Could you restate word for word only the lines below from the one holding "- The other" to the one holding "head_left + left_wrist", inclusive, and leave out the pictures?

::: Material supplied

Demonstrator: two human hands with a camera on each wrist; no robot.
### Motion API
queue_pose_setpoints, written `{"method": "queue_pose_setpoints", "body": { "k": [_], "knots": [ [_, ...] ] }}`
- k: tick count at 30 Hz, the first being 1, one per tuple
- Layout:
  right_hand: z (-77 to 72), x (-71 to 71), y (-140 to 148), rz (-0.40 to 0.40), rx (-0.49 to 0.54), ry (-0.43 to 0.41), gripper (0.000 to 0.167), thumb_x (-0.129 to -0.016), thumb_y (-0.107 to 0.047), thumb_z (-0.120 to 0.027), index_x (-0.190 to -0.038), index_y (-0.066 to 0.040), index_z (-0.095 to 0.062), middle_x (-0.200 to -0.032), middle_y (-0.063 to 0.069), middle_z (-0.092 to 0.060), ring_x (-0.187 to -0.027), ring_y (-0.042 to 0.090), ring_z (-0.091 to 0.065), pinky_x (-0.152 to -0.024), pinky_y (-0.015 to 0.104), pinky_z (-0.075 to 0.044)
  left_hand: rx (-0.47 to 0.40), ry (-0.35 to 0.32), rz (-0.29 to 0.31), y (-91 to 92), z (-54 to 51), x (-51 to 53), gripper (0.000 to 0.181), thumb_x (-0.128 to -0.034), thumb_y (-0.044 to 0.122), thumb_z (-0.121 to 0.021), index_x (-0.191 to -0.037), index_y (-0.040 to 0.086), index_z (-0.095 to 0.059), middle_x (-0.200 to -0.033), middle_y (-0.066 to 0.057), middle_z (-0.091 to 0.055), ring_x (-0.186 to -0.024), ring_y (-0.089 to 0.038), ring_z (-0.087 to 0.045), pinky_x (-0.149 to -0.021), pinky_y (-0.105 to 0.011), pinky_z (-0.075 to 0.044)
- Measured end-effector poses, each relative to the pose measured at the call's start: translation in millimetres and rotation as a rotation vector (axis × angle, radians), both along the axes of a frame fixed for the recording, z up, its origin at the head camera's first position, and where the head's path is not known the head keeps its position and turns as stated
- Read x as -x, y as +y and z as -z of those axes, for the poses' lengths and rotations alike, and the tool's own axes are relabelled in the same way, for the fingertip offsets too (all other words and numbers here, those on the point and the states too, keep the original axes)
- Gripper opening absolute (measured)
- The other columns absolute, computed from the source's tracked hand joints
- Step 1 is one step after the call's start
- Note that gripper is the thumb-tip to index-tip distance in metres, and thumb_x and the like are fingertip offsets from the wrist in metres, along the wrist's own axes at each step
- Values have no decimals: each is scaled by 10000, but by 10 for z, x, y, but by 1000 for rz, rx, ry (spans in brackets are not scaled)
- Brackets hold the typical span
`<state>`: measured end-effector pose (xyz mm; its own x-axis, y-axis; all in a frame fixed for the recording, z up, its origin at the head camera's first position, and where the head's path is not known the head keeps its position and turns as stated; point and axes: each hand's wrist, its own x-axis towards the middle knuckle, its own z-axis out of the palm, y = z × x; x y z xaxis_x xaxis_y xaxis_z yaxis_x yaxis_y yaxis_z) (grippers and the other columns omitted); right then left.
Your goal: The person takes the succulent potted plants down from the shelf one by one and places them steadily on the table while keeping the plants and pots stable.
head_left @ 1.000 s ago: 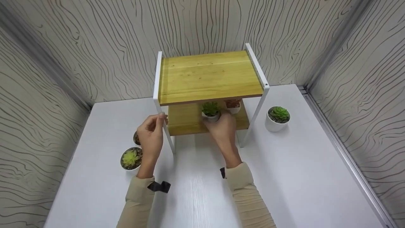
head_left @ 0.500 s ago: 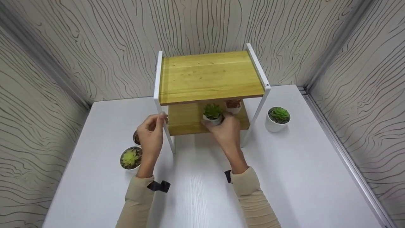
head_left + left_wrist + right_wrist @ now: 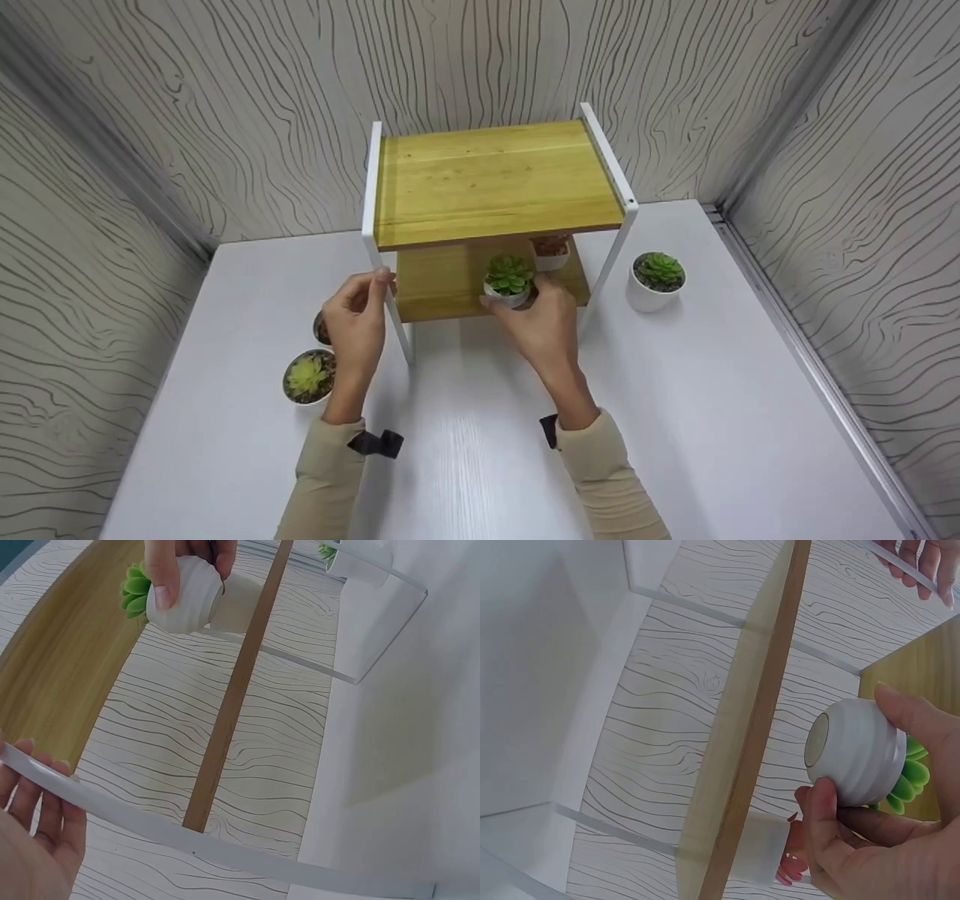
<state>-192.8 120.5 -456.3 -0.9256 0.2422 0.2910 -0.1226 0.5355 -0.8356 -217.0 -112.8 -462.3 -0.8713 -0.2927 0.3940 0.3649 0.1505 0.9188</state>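
Observation:
My right hand (image 3: pixel 546 324) grips a small white pot with a green succulent (image 3: pixel 508 274), held between thumb and fingers. In the right wrist view the round underside of the pot (image 3: pixel 859 754) shows, lifted off the lower board. This is between the two wooden boards of a white-framed shelf (image 3: pixel 499 184), near its front. On the left, my left hand (image 3: pixel 358 319) pinches the shelf's front left leg; in the left wrist view its fingers (image 3: pixel 49 810) curl behind the white bar. A white pot with a reddish plant (image 3: pixel 551 253) stands on the lower board (image 3: pixel 439 289), partly hidden by the upper one.
On the white table (image 3: pixel 465 450), a potted green succulent (image 3: pixel 657 281) stands to the right of the shelf. A yellow-green succulent (image 3: pixel 309 376) and another pot (image 3: pixel 322 328), mostly hidden by my left hand, stand on the left. Wood-patterned panels (image 3: pixel 480 60) enclose the table.
My right hand has drawn the potted succulent towards me and slightly right, out from beneath the upper board. My left hand has stayed on the shelf leg.

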Motion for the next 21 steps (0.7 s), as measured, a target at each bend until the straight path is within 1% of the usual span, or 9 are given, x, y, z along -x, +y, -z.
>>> {"method": "queue_pose_setpoints", "body": {
  "k": [7,13,21],
  "knots": [
    [-28,-70,71,0,16,6,563,-759,-304,-959,-1172,-5,-720,-1140,160,-769,-1075,303,-732,-938,495,-591,-5,-8,-6,4,15,11,216,-1029,173,-691,-965,-17,-770,-945,-161,-769,-885,-71,-732,-864,-185,-572],
    [-20,-139,124,8,24,-9,556,-757,-277,-962,-1164,16,-720,-1141,168,-746,-1085,304,-704,-943,490,-585,-15,3,4,2,8,15,212,-1026,160,-694,-968,-31,-767,-948,-184,-766,-890,-73,-734,-882,-191,-575],
    [23,-261,158,2,30,-40,575,-755,-285,-964,-1183,22,-734,-1139,178,-728,-1102,321,-680,-934,496,-570,7,-6,11,-12,6,-7,205,-1029,183,-692,-982,5,-782,-954,-181,-766,-904,-88,-737,-906,-195,-569]
  ]
}}
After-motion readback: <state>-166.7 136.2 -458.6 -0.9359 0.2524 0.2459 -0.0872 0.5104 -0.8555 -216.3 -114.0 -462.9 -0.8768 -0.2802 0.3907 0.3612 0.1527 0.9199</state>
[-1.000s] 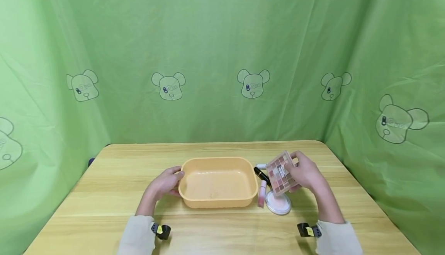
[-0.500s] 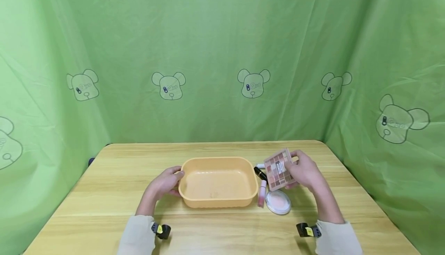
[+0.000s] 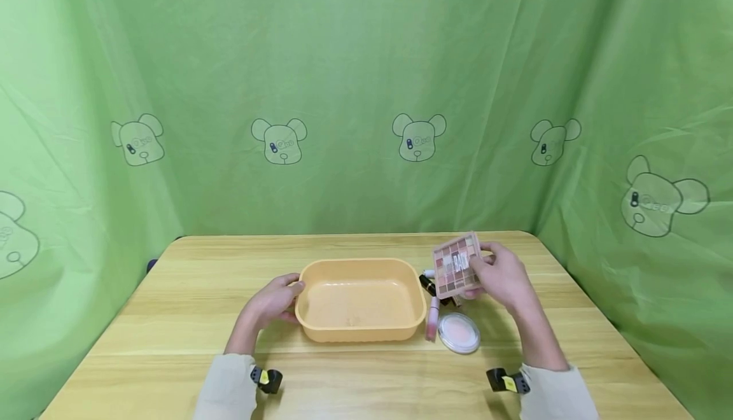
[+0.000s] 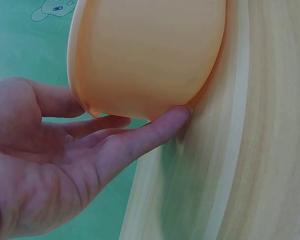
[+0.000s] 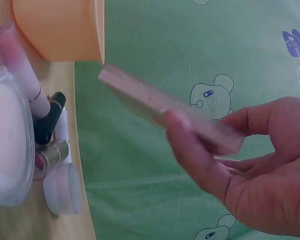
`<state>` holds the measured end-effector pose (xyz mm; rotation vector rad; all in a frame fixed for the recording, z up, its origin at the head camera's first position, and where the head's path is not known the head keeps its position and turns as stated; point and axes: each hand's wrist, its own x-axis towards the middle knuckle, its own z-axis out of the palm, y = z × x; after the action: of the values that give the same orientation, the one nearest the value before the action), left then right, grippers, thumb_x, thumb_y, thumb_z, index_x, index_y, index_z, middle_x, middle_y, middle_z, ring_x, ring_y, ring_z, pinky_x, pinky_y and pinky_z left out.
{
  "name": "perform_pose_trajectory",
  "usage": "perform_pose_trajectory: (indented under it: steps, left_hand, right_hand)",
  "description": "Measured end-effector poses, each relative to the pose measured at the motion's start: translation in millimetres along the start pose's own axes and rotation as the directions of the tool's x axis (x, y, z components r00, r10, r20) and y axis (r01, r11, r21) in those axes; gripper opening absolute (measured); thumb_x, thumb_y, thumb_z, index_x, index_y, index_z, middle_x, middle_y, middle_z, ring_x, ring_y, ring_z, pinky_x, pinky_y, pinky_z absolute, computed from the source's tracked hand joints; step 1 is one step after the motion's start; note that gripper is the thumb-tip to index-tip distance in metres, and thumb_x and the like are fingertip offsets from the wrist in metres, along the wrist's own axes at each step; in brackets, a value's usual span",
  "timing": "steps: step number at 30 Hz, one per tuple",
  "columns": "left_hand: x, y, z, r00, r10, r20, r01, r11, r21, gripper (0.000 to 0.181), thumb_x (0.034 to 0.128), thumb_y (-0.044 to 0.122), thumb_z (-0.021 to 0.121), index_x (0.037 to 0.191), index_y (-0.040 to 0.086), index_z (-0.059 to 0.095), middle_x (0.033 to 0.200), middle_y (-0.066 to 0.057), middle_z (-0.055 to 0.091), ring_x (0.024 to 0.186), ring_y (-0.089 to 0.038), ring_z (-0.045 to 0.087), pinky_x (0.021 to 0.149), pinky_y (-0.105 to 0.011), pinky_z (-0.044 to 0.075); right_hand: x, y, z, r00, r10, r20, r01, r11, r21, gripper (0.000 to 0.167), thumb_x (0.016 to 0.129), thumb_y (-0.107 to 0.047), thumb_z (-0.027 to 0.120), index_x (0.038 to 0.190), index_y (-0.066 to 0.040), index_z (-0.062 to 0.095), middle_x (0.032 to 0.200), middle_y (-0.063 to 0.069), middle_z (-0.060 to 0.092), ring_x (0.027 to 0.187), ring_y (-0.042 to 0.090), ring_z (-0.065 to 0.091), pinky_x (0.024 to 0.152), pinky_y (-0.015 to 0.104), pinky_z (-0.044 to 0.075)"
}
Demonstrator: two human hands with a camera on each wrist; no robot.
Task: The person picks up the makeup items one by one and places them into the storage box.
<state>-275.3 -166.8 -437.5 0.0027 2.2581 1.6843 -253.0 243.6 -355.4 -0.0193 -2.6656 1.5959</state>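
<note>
In the head view an orange plastic basin (image 3: 361, 302) stands on the table. My left hand (image 3: 279, 299) holds its left end, thumb over the rim and fingers against the outer wall. The left wrist view shows that hand (image 4: 80, 155) at the basin's end (image 4: 150, 60), one fingertip low near the tabletop. To the right, an eyeshadow palette (image 3: 452, 273) is pinched in my right hand (image 3: 504, 277), raised and tilted above several cosmetics. Seen almost edge-on in the right wrist view, the palette (image 5: 160, 102) sits between thumb and fingers.
Below the palette lie a pink lip gloss tube (image 3: 432, 319), a black tube (image 3: 427, 284) and a round powder compact (image 3: 459, 333). The right wrist view adds a small round white jar (image 5: 63, 189) and a small clear-cased item (image 5: 52, 156). Green curtain (image 3: 343, 102) hangs behind the table.
My right hand has lifted the palette up and slightly away, turning it more upright. More of the compact and small items below now show. The left hand and basin have stayed put.
</note>
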Motion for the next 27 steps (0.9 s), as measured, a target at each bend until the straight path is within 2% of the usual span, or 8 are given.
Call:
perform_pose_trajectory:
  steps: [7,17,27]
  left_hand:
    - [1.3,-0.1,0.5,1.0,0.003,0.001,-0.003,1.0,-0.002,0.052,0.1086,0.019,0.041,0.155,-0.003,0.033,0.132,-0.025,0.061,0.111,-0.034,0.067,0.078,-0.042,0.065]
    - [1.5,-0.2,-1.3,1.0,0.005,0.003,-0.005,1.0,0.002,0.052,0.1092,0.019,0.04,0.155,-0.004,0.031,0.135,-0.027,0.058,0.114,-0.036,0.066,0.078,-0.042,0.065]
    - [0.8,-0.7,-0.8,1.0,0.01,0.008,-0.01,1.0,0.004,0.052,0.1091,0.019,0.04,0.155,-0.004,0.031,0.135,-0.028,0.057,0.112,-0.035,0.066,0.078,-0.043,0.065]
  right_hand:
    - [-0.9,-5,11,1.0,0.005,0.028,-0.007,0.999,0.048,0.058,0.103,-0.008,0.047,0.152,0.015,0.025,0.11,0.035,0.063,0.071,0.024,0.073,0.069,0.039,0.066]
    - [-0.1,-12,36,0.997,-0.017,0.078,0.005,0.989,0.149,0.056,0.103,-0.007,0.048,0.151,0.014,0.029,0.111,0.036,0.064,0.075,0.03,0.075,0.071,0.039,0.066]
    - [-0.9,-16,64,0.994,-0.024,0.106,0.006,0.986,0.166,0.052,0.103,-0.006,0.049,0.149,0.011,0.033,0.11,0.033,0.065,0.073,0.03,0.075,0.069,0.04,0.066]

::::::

### Answer to this exercise
- The other columns absolute, computed from the source's tracked hand joints
- Step 1 is one step after the call's start
- Note that gripper is the thumb-tip to index-tip distance in metres, and thumb_x and the like are fingertip offsets from the wrist in metres, along the wrist's own axes at each step
- Values have no decimals: each is scaled by 10000, but by 10 for z, x, y, but by 1000 for rz, rx, ry (spans in brackets are not scaled)
- Brackets hold the typical span
`<state>`: measured end-effector pose (xyz mm; its own x-axis, y-axis; all in a frame fixed for the recording, z up, its origin at the head camera's first position, and where the head's path is not known the head keeps its position and turns as stated; point and axes: each hand's wrist, its own x-axis towards the middle knuckle, its own z-axis out of the palm, y = z × x; x y z xaxis_x xaxis_y xaxis_z yaxis_x yaxis_y yaxis_z) (grippers and the other columns omitted); right then left.
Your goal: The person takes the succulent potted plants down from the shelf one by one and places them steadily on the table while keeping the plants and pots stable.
head_left @ 1.000 s ago: 
head_left @ 0.500 s ago: 
head_left + left_wrist + right_wrist @ now: 

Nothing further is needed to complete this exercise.